Mr Blair mentioned a Treasury analysis that the economic
growth rate would be 0.5 % less if migration ceased for
the next two years. Immigration certainly does increase
GDP because the more people there are working, the more
the economic output will be, but most of the increase in
GDP goes to the immigrants themselves. What matters to native
workers is not GDP, but GDP per capita: they dont
care how big the economy is, but how rich they are. A US
government study found that while immigration had increase
the US GDP by $200bn a year, actually only between $1bn
and $10bn of this went to the workers already in the US,
a trivial amount compared to the $8,000 bn US economy, with
the rest going in pay to the immigrants themselves. In total,
immigration only increased US GDP growth by 0.1 per cent
a year, a trivial amount.
As Martin Wolf, the chief economic commentator of the
Financial Times wrote on the 13th April 2004: In a
competitive economy the gains from migration should largely
accrue to migrants themselves, leaving little over for the
recipient community. In theory, the latter will enjoy an
economic surplus. But this is likely to be small.
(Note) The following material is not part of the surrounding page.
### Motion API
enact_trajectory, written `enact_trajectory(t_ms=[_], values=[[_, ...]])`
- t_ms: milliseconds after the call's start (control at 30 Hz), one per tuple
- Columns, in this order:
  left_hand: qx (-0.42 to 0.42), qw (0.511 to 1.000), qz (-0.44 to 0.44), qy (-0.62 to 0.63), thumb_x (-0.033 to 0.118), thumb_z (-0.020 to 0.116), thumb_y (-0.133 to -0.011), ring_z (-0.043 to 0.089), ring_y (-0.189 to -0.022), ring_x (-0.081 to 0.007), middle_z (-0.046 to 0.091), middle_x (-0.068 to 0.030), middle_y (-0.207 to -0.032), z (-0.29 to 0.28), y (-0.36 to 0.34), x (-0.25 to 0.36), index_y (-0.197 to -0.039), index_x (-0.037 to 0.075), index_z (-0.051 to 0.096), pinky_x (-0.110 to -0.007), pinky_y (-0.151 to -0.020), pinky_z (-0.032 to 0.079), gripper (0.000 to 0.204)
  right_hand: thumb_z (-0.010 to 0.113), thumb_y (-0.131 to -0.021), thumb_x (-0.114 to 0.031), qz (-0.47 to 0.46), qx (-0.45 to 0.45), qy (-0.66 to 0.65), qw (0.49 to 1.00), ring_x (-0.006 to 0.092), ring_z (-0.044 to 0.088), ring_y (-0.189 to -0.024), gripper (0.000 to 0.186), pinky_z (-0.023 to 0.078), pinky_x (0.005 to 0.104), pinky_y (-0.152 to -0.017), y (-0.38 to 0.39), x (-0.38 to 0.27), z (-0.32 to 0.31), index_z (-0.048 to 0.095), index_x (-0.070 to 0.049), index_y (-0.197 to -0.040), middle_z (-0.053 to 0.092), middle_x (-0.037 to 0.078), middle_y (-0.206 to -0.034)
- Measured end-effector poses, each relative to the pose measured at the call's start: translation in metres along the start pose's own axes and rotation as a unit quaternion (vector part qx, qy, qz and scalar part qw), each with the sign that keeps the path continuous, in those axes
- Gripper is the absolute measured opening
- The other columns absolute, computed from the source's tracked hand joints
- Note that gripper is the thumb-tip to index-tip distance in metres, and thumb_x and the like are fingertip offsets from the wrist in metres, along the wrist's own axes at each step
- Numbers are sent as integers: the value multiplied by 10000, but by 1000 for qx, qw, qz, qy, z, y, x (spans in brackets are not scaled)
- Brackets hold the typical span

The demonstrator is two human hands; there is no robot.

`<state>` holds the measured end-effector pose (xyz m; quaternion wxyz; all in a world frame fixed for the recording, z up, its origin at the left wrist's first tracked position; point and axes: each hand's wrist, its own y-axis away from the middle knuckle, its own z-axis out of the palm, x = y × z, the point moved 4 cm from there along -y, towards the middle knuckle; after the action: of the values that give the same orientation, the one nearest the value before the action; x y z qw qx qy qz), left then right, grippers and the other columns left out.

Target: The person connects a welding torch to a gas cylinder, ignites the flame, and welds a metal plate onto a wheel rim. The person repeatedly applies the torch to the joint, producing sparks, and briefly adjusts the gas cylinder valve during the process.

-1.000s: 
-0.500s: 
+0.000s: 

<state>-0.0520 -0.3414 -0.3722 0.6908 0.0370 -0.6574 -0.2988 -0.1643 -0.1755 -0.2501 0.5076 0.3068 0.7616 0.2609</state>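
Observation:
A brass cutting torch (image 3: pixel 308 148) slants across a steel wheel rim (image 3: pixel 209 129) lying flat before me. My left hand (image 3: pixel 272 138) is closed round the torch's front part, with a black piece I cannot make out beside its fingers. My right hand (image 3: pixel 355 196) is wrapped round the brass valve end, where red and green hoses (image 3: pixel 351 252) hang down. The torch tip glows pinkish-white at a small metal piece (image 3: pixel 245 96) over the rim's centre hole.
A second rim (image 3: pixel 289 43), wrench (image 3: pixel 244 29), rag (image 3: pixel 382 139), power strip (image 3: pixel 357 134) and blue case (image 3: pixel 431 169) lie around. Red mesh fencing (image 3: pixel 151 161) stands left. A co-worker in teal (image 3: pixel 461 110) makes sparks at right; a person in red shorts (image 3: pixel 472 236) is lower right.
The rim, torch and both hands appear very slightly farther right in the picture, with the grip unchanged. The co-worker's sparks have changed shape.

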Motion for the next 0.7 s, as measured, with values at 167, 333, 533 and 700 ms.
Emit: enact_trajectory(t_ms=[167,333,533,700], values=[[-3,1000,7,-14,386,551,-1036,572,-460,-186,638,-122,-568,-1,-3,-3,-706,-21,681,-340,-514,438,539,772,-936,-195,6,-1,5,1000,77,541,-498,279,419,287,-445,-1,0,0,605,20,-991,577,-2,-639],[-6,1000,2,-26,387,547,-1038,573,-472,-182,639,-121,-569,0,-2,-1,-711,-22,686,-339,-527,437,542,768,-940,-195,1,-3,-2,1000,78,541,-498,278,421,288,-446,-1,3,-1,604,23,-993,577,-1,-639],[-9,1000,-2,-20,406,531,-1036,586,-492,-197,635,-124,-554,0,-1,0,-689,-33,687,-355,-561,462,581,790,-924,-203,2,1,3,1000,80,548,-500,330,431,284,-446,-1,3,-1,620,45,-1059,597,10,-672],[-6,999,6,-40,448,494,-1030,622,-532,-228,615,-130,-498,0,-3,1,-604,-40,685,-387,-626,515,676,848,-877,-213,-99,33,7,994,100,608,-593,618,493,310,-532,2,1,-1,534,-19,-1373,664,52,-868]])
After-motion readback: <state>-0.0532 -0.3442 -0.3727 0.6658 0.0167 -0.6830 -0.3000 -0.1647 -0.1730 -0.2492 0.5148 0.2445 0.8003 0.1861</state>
He concluded: one's assessment of the desirability
of sizeable immigration is a matter more of values than
of economics. It is not a choice between wealth and poverty,
but of the sort of country one desires to inhabit.
It is a matter of both common sense and academic analysis
that immigration at the current rate to the UK, of around
200,000 people a year, has an impact on the housing market,
increasing shortages and pushing up rents and house prices,
and thus reducing labour mobility. By boosting the population,
it also increases congestion on roads and public transport,
exacerbating the shortage of land for factories and offices,
further damaging the economy. In compensation, the economies
of scale of increasing the population through increasing
the size of the domestic market are marginal in an open
trading economy like the UK.
Having a policy of population growth can make economic
sense in sparsely populated lands where a critical mass
of humanity is needed for a certain level of infrastructure
such as roads, as well as to develop sufficient local markets
for certain goods and services that cannot be delivered
long distance. But population growth can be economically
damaging for a highly densely populated country already
suffering from congestion costs, with land shortages acting
as a constraint on business. The US economist Julian Simon
of the Cato Institute, a very high profile advocate of mass
immigration, conducted a study in 1989 to prove his thesis
that a greater population led to greater GDP per capita
across a range of countries, but was forced to concede that
he could find no such correlation.
Although the problems of housing shortage and congestion
are of acute concern to the British public, the government
showed its obliviousness to this aspect when the Home Secretary
David Blunkett declared there was no obvious upper
limit to the number of immigrants the UK should admit.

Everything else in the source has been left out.